Originally published June 25, 2004

As obesity rates in the United States continue to rise, self-styled consumer rights activists are turning their attention to the manufacturing and marketing practices of the food industry and considering whether litigation can be used to change those practices. Spearheading this effort are two well-known anti-tobacco activists, Professor John Banzhaf of George Washington University’s School of Law and Professor Richard Daynard of Northeastern University’s School of Law. Both are champions of the use of litigation to effectuate social change. They have already begun to use their broad tobacco litigation experience in the fight against "Big Food" to bring about changes in the production, advertisement, and consumption of food in the United States. This course of action presents a litigation risk for many companies involved in the food industry.

Not surprisingly, the first litigation attacks against "Big Food" came in the form of personal injury lawsuits. For instance, in 2002, there was a well-publicized filing of a lawsuit against McDonald’s, in which McDonald’s was alleged to have caused the obesity and related health problems of two young customers. The court dismissed the complaint holding that the harm posed by the over-consumption of fast food is common knowledge and that plaintiffs freely chose to consume McDonald’s fast food. Perlman v. McDonald’s Corp., 237 F. Supp. 2d 512 (S.D.N.Y. 2003). But, the court noted that the complaint might have avoided dismissal had it alleged that the defendant manufactured food in such a way that the consumer could not have appreciated the harm posed by it. If certain undisclosed manufacturing processes or ingredients clouded the awareness of harm posed by certain food, plaintiffs may not be held to have "freely chosen" to eat it. The court was particularly concerned with what it termed "McFrankenstein" creations – food that, through processing, had lost its presumed healthy character. The court commented that a question of fact could exist as to whether a reasonable consumer would know of such changes. It noted that if the plaintiffs were able to flesh out this argument in an amended complaint, they could establish that the dangers of McDonald’s products were not commonly well known and McDonald’s, therefore, had a duty to inform its customers. The plaintiffs in that case were unable to successfully meet this test, but the court’s decision has provided a clear roadmap for future litigation in this general area.
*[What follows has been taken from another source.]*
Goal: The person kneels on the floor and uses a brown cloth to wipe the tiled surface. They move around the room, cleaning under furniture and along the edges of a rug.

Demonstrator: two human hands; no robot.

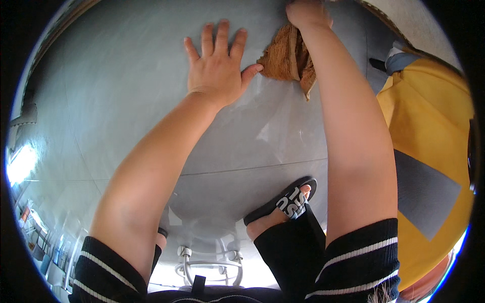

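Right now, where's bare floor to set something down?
Floor left of the left hand; also between the forearms, below the brown cloth and above the sandal. Crowded: upper right, with right hand, cloth and yellow item.

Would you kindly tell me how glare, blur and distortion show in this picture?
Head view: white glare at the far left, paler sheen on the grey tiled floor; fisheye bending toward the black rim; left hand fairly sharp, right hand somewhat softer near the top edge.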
Beyond providing this roadmap, though, the initial round of cases proved that personal injury lawsuits are not likely to succeed against the food industry. Professors Banzhaf and Daynard have themselves noted that this is the primary lesson learned from both tobacco litigation and the McDonald’s case. Despite the existence of some science claiming that certain food processing techniques and ingredients increase the "addictiveness" of food, activists view the burden of proving that some particular action of defendants caused the plaintiff to overindulge as too great a hurdle to overcome.
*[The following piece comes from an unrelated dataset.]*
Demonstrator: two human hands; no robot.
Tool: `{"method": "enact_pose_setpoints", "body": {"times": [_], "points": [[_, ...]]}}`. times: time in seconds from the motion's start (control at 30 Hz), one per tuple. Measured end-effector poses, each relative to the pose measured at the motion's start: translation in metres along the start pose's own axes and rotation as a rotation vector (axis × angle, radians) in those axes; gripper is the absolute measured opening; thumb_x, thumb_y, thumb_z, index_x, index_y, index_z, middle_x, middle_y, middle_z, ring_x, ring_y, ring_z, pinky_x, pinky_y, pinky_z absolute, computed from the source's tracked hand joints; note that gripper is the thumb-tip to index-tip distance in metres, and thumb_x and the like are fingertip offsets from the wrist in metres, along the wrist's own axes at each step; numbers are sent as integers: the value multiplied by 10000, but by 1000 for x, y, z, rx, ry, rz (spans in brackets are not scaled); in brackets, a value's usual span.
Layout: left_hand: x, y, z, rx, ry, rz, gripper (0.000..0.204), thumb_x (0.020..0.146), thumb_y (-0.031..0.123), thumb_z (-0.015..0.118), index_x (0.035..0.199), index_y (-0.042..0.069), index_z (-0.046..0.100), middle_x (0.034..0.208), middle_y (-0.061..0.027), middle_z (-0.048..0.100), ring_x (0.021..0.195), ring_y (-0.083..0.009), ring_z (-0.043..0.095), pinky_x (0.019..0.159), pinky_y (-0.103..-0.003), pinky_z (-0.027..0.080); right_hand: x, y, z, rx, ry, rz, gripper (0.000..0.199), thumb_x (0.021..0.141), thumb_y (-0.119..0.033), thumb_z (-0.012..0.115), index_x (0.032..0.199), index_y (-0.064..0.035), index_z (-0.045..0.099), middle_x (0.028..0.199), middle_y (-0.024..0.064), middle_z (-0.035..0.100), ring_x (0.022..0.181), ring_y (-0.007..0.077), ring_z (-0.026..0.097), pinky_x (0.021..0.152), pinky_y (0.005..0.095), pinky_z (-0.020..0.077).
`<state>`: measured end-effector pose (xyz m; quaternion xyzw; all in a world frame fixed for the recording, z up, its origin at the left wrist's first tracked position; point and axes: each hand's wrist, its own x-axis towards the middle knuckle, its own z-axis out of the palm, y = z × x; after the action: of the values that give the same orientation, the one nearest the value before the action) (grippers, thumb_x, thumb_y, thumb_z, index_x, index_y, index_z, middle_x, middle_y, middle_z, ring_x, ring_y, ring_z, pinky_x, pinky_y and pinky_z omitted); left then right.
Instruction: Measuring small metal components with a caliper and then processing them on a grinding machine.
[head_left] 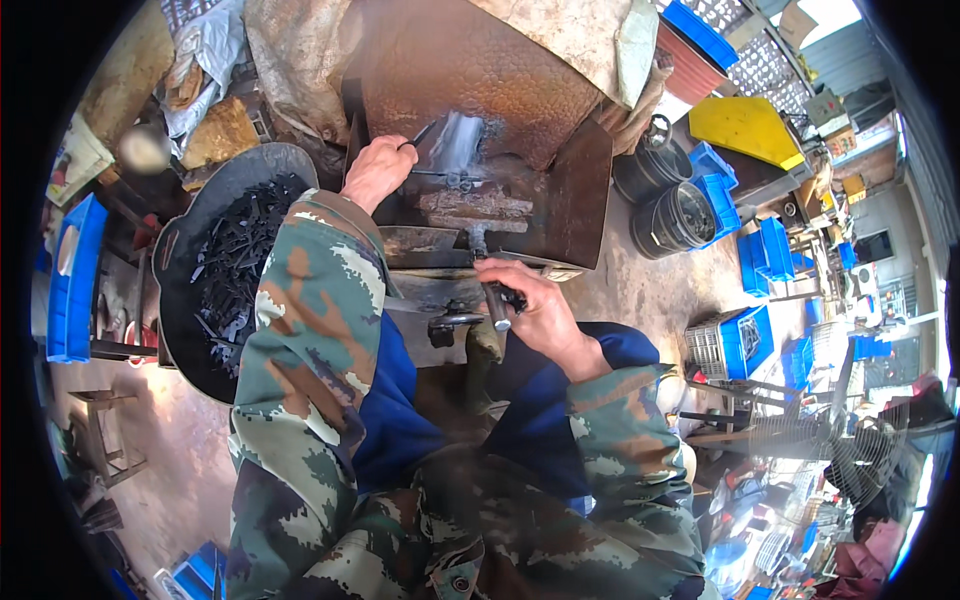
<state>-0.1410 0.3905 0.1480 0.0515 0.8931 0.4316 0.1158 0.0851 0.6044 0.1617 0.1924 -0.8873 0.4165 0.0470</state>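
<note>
My left hand (pixel 380 172) is closed at the left side of a rusty metal machine box (pixel 580 195). Its fingers pinch a thin dark blade-like piece (pixel 425 131), whose tip sticks out toward a pale, bluish blurred patch (pixel 460 140); what this patch is I cannot tell. Nearer to me, at the front edge of the box, my right hand (pixel 540 312) is wrapped round a dark metal handle (pixel 497 306) with a rounded end. Metal bars (pixel 475 207) lie across the box between the hands. Below the handle a dark knob-like fitting (pixel 452 325) shows.
Left of my arm stands a wide black basin (pixel 170 300) heaped with dark thin pieces (pixel 245 240). Black buckets (pixel 665 225) stand right of the box. A blue bin (pixel 75 280) is far left, a small stool (pixel 105 430) below it, and a fan (pixel 850 445) at lower right.
</note>
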Motion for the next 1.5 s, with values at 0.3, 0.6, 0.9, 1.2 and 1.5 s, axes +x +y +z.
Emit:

The danger to the food industry now comes in another guise – one which is more likely to show some staying power, at least in the short run. Instead of continuing with personal injury suits, activists will likely look to state consumer protection statutes which empower consumers with the right to bring lawsuits based on unfair or deceptive commercial practices (similar to the lawsuits currently pending against tobacco companies charging that the word "Lights" was misleading). Under this rubric, lawsuits are likely to target supposedly deceptive advertisements emphasizing "low-fat," "high fiber" or "low sodium" foods without disclosing the actual high calorie or sugar counts of those foods. Activists may also go after manufacturers’ efforts to establish brand loyalty in children, with suits against supposedly unfair/deceptive advertisement or against "pouring rights" contracts that split school vending machine profits with school systems thus "unfairly" distributing "nonnutritious" products to a captive market.

Lawsuits brought under state consumer protection laws would present a number of significant advantages to the plaintiffs. First, those statutes allow plaintiffs to sue for purely economic injuries – such as refund of the purchase price – which is much easier to prove than establishing a causal connection to some personal injury. Those statutes also generally permit awards of multiple and/or statutory damages. Second, many of these statutes do not require that the consumers prove they "relied" on the statement to the detriment: it may be enough that the consumers were simply the recipient of a statement that was false or deceptive. Third, to the extent that individualized proof, like reliance on the statement, is not required by the relevant consumer protection statute, plaintiffs are more likely to succeed in having a class action certified than they would in a personal injury suit.

While some legal pundits discount the threat posed by obesity litigation against the food industry, lawsuits against the tobacco industry were also once considered outlandish. Recent surveys show that the same percentage of potential jurors side with plaintiffs against "Big Food" as those who side with plaintiffs against "Big Tobacco" – without having heard any evidence of malfeasance by the food industry. Additionally, there have already been four partially successful outcomes in 10 lawsuits brought against "Big Food:" McDonald’s settled an ingredient mislabeling case for $12 million; the maker of a snack food settled a calorie mislabeling case for $4 million; Kraft voluntarily removed trans fat from its Oreo cookies; and the New York School system removed soda and snack machines from school property. Congress is attempting to stem a possible tide of such lawsuits through the introduction of a bill banning personal injury obesity lawsuits against the food industry. The House of Representatives passed the bill in March, but the Senate will not likely pass it this year. Similar bills, "Baby McBills," have been introduced in over 20 state legislatures, and six have been enacted (Arizona, Idaho, Louisiana, South Dakota, Utah, and Washington). None of the bills, however, prohibit the pursuit of lawsuits based on deceptive advertising, nor does any such legislation seem likely. As Professors Banzhaf and Daynard address plaintiffs lawyers at seminars on "Legal Approaches to the Obesity Epidemic" and claim that they are themselves preparing to file lawsuits this year, many companies are taking protective measures. Full disclosure of nutritional and ingredient information is the most logical first step for a company concerned about its exposure to obesity litigation. Liability insurance and sound risk management planning is also a prudent consideration. A comprehensive evaluation of advertising campaigns would also be a sensible step. However, as experience with the tobacco litigation has shown, there is no foolproof immunization against a determined plaintiffs’ bar, so litigation may be inevitable and the cost of "serving one billion."